Para os fariseus, era absolutamente escandaloso manter contato com um pecador notório como Levi. Na época, um cobrador de impostos não podia fazer parte da comunidade farisaica; não podia ser juiz nem prestar testemunho em tribunal, sendo, para efeitos judiciais, equiparado a um escravo; estava também privado de certos direitos cívicos, políticos e religiosos. Jesus demonstra, àqueles que O criticam, que a lógica dos fariseus (criadora de exclusão e de marginalidade) está em oposição à lógica de Deus.
Os relatos evangélicos põem, com frequência, Jesus em contato com gente reprovável, com aqueles apontados pela sociedade como os cobradores de impostos e também com as mulheres de má vida. É impossível que os discípulos tenham inventado isso, porque ninguém da comunidade cristã primitiva estaria interessado em atribuir a Jesus um comportamento “politicamente incorreto”, se isso não correspondesse à realidade histórica. Não há dúvida de que Jesus se dava com gente de fama duvidosa, com pessoas a quem os “justos” preferiam evitar, com pessoas que eram anatematizadas e marginalizadas por causa do comportamento escandaloso, atentatório da moral pública.
Certamente não foram os discípulos a inventar para Jesus o injurioso apelativo de “comilão e beberrão, amigo de publicanos e de pecadores” (cf. Mt 11,19; 15,1-2).
Tendo já chamado os quatro primeiros discípulos, o Senhor agora encontra o coletor de impostos Levi. Por sua função, ele também era um desses marginalizados pela sociedade religiosa judaica. Jesus não se volta para os marginalizados apenas a fim de aliviá-los de seus sofrimentos e lhes restituir a dignidade, Ele os inclui também na colaboração de Seu ministério, chamando alguns dentre eles como Seus discípulos mais próximos. Sentando-se à mesa com os amigos de Levi, também marginalizados, Cristo afirma Seu propósito de solidarizar-se com os excluídos e os pobres, causando escândalo entre os chefes religiosos do Judaísmo.
Na perspectiva deste texto, Jesus é o amor de Deus que se faz pessoa e vem ao encontro dos homens – de todos os homens – para os libertar da sua miséria e para lhes apresentar essa realidade de vida nova que é o projeto do Reino. A solicitude de Jesus para com os pecadores mostra-lhes que Deus não os rejeita, mas os ama e os convida a fazer parte da Sua família e a integrar a comunidade do Reino. É que o projeto de salvação de Deus não é um “condomínio fechado”, com seguranças fardados para evitar a entrada de indesejáveis; mas é uma proposta universal, na qual todos os homens e mulheres têm lugar, porque todos – maus e bons – são filhos queridos e amados por Deus Pai. A lógica de Deus é sempre dominada pelo amor.

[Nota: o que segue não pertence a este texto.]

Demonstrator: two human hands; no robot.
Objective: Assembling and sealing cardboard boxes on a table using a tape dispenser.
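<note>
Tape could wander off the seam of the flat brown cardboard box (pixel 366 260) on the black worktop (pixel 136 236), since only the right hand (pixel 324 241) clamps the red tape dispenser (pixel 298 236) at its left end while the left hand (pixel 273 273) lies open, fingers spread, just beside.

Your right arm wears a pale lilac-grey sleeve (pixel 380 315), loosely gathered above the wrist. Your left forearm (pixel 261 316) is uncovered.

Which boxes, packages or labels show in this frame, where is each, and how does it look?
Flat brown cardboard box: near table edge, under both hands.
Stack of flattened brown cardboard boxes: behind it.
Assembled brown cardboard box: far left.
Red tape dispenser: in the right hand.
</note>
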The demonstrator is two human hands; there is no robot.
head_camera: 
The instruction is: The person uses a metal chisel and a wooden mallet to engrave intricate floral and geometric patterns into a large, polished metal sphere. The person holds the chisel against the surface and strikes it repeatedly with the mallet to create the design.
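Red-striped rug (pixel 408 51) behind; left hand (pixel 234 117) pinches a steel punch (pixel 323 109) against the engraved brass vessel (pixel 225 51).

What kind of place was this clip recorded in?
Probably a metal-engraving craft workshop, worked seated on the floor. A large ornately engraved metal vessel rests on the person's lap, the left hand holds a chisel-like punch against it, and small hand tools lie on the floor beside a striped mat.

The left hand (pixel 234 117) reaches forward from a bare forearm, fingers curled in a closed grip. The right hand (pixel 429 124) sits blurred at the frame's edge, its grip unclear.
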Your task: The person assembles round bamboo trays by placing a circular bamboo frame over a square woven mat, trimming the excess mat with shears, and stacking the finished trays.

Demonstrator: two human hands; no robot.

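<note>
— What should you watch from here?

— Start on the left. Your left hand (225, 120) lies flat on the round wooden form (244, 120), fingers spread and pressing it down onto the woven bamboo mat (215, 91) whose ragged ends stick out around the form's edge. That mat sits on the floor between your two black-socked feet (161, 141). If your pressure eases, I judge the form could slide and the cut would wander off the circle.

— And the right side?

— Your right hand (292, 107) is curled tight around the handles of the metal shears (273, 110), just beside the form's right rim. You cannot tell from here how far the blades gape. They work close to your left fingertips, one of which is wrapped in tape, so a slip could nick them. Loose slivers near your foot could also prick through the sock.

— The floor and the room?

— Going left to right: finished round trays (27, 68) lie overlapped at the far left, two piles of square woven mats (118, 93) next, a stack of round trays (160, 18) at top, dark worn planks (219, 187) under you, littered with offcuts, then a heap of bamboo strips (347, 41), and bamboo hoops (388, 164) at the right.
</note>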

O que está em causa na leitura que nos é proposta é a apresentação do imenso amor de Deus. Ele ama de forma desmesurada cada mulher e cada homem. É esta a primeira coisa que nos deve “tocar” nesta celebração. Deus é misericórdia. Interiorizamos suficientemente esta certeza e a deixamos marcar e condicinar a nossa vida e opções?
O amor de Deus dirige-se, de forma especial, aos pequenos, aos marginalizados e necessitados de salvação. Os pobres e débeis que encontramos nas ruas das nossas cidades ou à porta das igrejas encontram nos “profetas do amor” a solicitude maternal e paternal de Deus? Apesar do imenso trabalho, do cansaço, do estresse, dos problemas que nos incomodam, somos capazes de “perder” tempo com os pequenos, de ter disponibilidade para acolher e escutar, de “gastar” um sorriso com esses excluídos, oprimidos, sofredores, que encontramos todos os dias e para os quais temos a responsabilidade de tornar real o amor de Deus?
Tornar o amor de Deus uma realidade viva no mundo significa lutar objetivamente contra tudo o que gera ódio, injustiça, opressão, mentira, sofrimento. Inquieto-me, realmente, diante de tudo aquilo que torna feio o mundo? Compactuo, com o meu silêncio, indiferença, cumplicidade com os sistemas que geram injustiça ou esforço-me ativamente por destruir tudo o que é uma negação do amor de Deus?
As nossas comunidades são espaços de acolhimento e de hospitalidade? São oásis do amor de Deus não só para parentes e amigos como também para os pobres, marginalizados e sofredores que buscam em nós um sinal de amor, de ternura e de esperança?